O Código Civil estabelece no seu artigo 1.779:

"Dar-se-á curador ao nascituro, se o pai falecer estando grávida a mulher, e não tendo o poder familiar. Parágrafo único. Se a mulher estiver interdita, seu curador será o do nascituro".

Terão legitimidade passiva, conforme o caso concreto, os demais herdeiros que disputam a herança, o doador quando houver doação em favor de prole eventual.

A referida ação visa proteger os bens herdados,tendo como finalidade essencial permitir a habilitação do nascituro no inventário do de cujus de quem é herdeiro legal ou testamentário, ou legatário, e a investidura nos direitos dele decorrentes.

Outra questão polêmica é o direito da mãe receber indenização por dano moral em razão da morte do nascituro ter sido provocada, por exemplo, por negligência médica, atropelamento ou acidenta de trânsito, etc.

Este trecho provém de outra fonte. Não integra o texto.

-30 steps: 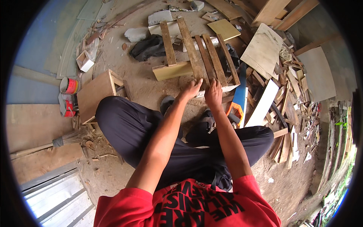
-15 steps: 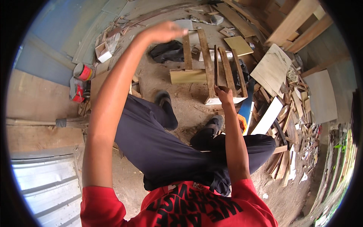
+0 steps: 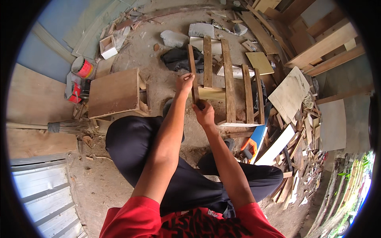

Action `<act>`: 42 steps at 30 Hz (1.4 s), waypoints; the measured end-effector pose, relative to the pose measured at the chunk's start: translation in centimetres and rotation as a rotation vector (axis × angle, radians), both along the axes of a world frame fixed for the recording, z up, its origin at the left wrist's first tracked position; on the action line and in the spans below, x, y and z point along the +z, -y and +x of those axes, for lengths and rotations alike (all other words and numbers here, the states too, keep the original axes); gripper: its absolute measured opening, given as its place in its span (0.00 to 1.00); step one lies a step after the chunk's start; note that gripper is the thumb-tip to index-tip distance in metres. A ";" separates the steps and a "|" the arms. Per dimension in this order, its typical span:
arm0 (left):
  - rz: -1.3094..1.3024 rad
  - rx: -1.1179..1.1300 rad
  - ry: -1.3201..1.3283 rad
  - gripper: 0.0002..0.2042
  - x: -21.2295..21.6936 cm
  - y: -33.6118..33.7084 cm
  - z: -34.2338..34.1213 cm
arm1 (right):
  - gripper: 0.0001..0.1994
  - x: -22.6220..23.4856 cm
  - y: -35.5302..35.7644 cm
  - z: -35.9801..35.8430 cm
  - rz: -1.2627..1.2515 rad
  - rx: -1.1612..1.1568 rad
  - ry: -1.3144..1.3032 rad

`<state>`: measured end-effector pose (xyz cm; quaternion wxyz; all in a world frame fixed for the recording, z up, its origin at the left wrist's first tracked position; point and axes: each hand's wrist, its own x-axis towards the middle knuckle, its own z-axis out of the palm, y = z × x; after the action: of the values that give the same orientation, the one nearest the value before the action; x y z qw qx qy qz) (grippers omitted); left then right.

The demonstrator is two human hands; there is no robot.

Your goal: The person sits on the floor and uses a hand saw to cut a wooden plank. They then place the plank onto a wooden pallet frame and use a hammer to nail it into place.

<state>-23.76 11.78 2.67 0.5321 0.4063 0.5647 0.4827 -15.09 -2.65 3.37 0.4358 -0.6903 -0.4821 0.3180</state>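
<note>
The left hand point(image 3: 185, 82) is closed around a narrow wooden slat point(image 3: 191, 61), gripping it a little below its middle, with the thumb lying across the wood. The right hand point(image 3: 204, 114) has its fingers curled at the slat's near end. The slat stands out in front of the person, between the bent knees and a dark cloth point(image 3: 172, 60) on the ground, its far end reaching toward that cloth.

To the right of the held slat, four more slats run roughly the same way: a short one point(image 3: 207, 59) with its near end by a pale yellow board point(image 3: 212, 93), a long one point(image 3: 228, 83), and two shorter ones beside it. The near ends of the last three rest at a white-edged strip point(image 3: 239, 124) — the right hand is well apart from it.

Farther right, a saw point(image 3: 258, 135) with a blue blade and an orange and black handle lies next to a long white board point(image 3: 276, 145), and a heap of scrap wood point(image 3: 305, 135) spreads beyond. On the left sits a low wooden box point(image 3: 113, 93), with a red and yellow tin point(image 3: 83, 67) behind it and a broom point(image 3: 67, 127) nearer the person — its bristles point toward the box.
</note>
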 end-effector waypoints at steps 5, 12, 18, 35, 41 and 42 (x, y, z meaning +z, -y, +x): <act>-0.024 0.069 -0.088 0.19 -1.6 -3.8 -0.9 | 0.23 -0.7 -3.6 -0.1 0.178 0.104 0.223; 0.049 0.124 0.077 0.18 -4.0 -8.6 1.1 | 0.27 -1.1 -9.1 0.0 0.031 0.139 0.662; 0.010 0.040 0.070 0.19 -6.7 -10.7 2.1 | 0.28 -4.3 -11.2 1.8 0.159 0.148 0.835; 0.160 0.077 0.178 0.16 -9.1 -12.9 2.0 | 0.29 -4.8 -12.4 0.9 0.163 0.077 0.720; -0.042 0.046 0.048 0.20 -7.1 -12.1 1.5 | 0.31 -5.0 -12.2 0.4 0.141 -0.005 0.672; -0.138 -0.021 -0.012 0.22 -6.6 -11.7 1.4 | 0.31 -5.1 -12.1 0.6 0.148 0.001 0.681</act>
<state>-22.37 23.43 -3.91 0.5607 0.3773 0.5954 0.4345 -14.48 9.46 -1.72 0.2988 -0.7229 -0.6220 0.0340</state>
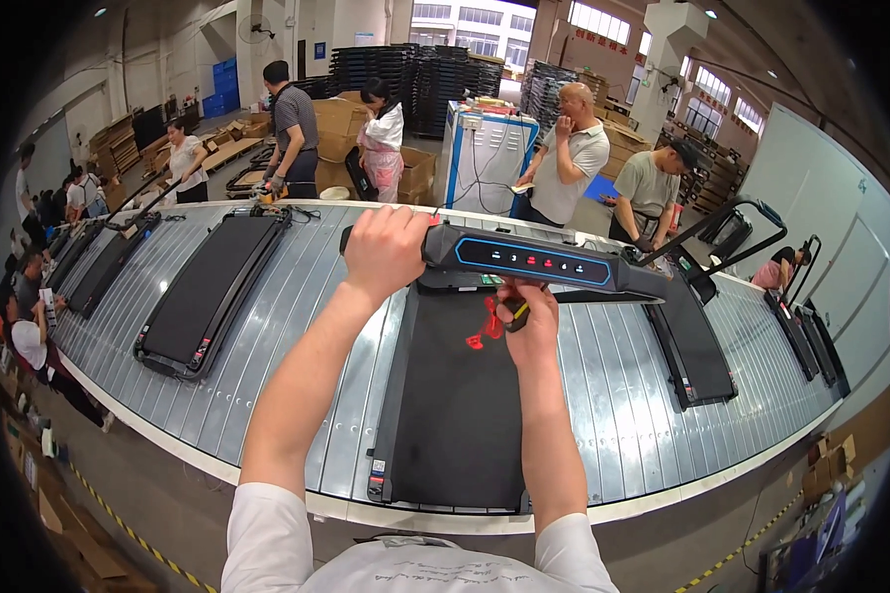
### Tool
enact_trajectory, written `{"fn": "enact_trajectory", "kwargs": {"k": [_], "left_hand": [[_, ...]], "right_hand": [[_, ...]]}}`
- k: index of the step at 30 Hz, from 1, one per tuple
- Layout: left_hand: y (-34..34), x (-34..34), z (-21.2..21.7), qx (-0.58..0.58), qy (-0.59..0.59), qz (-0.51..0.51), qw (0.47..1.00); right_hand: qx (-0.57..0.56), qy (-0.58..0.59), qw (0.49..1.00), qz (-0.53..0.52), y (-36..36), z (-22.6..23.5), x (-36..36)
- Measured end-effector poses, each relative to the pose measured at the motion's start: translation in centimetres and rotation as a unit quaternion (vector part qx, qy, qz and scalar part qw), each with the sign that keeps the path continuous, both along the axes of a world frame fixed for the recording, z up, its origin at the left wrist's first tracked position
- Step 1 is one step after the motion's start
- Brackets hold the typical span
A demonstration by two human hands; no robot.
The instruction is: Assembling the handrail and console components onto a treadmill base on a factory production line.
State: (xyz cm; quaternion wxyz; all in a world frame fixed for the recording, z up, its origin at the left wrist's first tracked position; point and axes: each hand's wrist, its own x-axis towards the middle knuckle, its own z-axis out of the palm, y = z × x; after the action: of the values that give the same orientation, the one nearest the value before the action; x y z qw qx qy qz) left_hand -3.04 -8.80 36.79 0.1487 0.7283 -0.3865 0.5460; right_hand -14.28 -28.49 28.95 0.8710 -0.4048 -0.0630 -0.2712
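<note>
A black treadmill console (465,253) with a blue-outlined panel and lit marks spans the space in front of me, tilted down to the right. Closed over its left end is my left hand (386,247). Just under the console's middle, my right hand (532,331) is closed around a black-and-yellow handled tool (515,314); its working end is hidden. A red cord with a red clip (483,331) dangles beside those fingers. Below lies a treadmill (455,405) with a flat black belt, partly covered by my right forearm.
The treadmill rests on a silver slatted conveyor (603,435) with a pale rim. More treadmills lie left (213,287) and right (692,341), one with a raised handrail (752,247). Several people work along the far side. A white-and-blue cabinet (485,158) stands beyond.
</note>
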Motion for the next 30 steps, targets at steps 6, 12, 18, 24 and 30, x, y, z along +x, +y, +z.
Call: {"fn": "enact_trajectory", "kwargs": {"k": [6,12,18,24,30], "left_hand": [[0.5,0.5,-0.3,-0.009,-0.010,-0.009,1.000],[1.0,1.6,-0.5,-0.019,-0.019,-0.030,0.999],[1.8,1.8,-0.3,0.002,0.012,-0.035,0.999],[1.3,-2.2,1.0,0.064,0.044,-0.056,0.995],[-3.4,-5.2,-1.9,0.067,0.022,-0.212,0.975]], "right_hand": [[0.196,-0.034,0.952,0.235,1.3,1.2,-0.1],[0.216,0.010,0.937,0.275,2.5,1.6,1.7],[0.188,0.028,0.954,0.230,2.3,2.2,1.9],[0.123,0.022,0.992,-0.024,-4.3,-1.9,-0.5],[0.059,0.120,0.974,-0.185,-7.5,-12.0,-6.2]]}}
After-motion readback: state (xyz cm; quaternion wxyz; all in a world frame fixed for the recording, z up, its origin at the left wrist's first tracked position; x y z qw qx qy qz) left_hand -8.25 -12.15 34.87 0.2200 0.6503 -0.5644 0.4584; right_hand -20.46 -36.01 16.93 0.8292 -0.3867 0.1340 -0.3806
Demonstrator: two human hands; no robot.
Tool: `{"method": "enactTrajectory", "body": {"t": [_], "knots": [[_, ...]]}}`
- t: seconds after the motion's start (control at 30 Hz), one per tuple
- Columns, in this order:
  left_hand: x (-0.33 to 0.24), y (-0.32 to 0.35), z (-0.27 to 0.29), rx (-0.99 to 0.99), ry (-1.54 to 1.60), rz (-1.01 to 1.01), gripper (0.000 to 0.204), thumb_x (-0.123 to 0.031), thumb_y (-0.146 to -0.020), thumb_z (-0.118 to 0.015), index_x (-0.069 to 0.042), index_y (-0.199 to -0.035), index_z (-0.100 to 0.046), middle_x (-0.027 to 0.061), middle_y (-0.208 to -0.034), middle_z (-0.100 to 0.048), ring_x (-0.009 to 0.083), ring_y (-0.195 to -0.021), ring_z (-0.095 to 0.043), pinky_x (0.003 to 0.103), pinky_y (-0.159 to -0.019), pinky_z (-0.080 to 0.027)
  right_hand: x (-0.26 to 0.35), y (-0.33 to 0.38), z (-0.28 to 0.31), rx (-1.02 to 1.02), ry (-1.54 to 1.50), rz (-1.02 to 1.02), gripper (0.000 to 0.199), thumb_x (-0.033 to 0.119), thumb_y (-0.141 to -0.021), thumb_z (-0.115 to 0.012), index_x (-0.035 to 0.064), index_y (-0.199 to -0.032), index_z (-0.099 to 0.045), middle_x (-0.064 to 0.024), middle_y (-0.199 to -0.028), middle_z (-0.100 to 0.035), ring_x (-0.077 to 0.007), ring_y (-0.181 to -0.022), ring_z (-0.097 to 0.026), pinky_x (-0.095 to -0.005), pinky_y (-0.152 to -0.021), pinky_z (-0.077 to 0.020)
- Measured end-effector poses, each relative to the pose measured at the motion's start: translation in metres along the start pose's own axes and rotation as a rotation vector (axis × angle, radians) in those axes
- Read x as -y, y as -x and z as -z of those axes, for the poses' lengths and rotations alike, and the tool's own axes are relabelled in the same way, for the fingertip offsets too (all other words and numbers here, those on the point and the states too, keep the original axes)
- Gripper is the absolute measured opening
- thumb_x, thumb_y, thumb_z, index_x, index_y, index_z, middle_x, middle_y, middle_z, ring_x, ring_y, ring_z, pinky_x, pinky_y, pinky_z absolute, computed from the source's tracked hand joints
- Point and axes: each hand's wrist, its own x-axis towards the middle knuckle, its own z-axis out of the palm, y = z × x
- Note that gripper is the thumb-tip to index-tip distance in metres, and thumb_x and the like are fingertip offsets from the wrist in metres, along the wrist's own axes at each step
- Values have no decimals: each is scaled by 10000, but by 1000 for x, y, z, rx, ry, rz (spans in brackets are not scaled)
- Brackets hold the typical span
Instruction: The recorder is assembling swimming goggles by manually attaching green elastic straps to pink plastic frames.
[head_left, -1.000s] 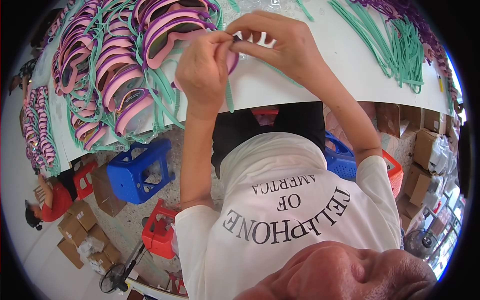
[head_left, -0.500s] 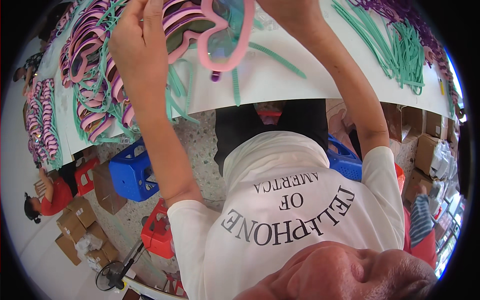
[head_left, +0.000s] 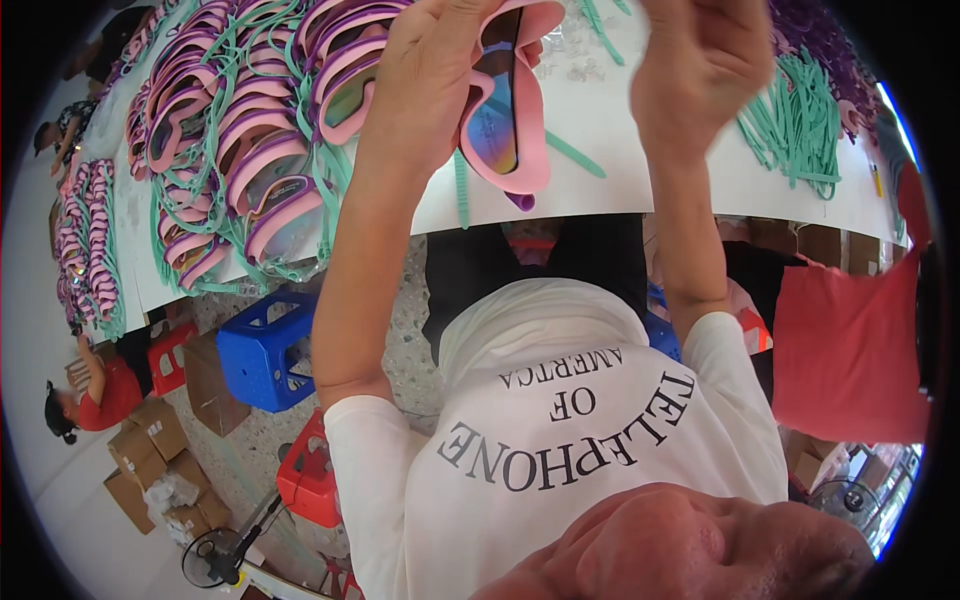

A jurisprudência nos mostra que os pedidos mais antigos, fundados quase sempre no seguro obrigatório e pouco na responsabilidade civil, eram quase sempre negados, mas é relevante anotar que as mais recentes, à luz de novas ponderações, têm reconhecido o direito à indenização pela morte do nascituro.

CONCLUSÃO

A primeira conclusão que tiramos ao longo deste trabalho é que em relação à natureza jurídica do nascituro, podemos perceber que este tema não está pacificado, e de fato, percebemos que o tema encontra-se longe de uma única linha de pensamento e posicionamento seja pela doutrina, seja pela jurisprudência que ao longo do tempo e do espaço mudam seus conceitos e suas visões sociais.

Nas duas principais doutrinas podemos ver que há prós e contras, porém, nenhuma nos esclarece totalmente o assunto, se a legislação não determina de forma certa o seu pensamento em relação ao nascituro, o que fazemos é esperar a manifestação da doutrina e da jurisprudência a respeito do assunto, que apesar do tema ser de grande relevância e antigo, não há muitos casos sobre o assunto.

Quando adentramos o campo específico dos direitos, podemos concluir que o nascituro tem sim direitos ressalvados na nossa lei, porém, essa concessão da legislação também depende da determinação do início da vida, e o principal, que esta nasça com vida para poder gozar destes direitos que lhe são concedidos.

Enfim, este trabalho não visa o posicionamento em qualquer das doutrinas, ou defender alguma tese, tentamos tão somente explanar alguns dos pontos mais norteadores atualmente, que norteiam os campos do direito, e atualmente da chamada bioética, sendo de grande relevância o seu esclarecimento.